DATASET SECTION.
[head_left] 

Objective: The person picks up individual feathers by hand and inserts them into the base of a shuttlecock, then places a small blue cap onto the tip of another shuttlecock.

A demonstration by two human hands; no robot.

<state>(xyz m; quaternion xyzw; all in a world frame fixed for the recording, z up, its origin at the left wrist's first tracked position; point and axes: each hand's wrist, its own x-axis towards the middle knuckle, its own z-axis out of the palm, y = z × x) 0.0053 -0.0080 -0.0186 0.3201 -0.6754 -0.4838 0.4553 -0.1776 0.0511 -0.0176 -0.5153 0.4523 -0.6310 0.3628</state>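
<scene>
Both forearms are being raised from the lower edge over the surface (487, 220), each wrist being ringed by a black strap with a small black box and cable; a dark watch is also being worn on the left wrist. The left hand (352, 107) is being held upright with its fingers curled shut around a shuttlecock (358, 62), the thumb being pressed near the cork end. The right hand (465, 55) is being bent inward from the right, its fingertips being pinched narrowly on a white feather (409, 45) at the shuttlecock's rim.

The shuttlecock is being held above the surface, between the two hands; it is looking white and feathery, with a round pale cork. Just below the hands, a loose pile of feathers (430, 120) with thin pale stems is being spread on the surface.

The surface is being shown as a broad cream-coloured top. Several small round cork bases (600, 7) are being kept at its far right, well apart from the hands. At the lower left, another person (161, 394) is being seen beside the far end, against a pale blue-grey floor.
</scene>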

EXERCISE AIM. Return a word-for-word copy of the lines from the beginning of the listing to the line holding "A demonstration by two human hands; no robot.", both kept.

EXERCISE ANSWER.
[head_left] 

Objective: The person picks up individual feathers by hand and inserts them into the base of a shuttlecock, then places a small blue cap onto the tip of another shuttlecock.

A demonstration by two human hands; no robot.

Work on the exercise is now finished.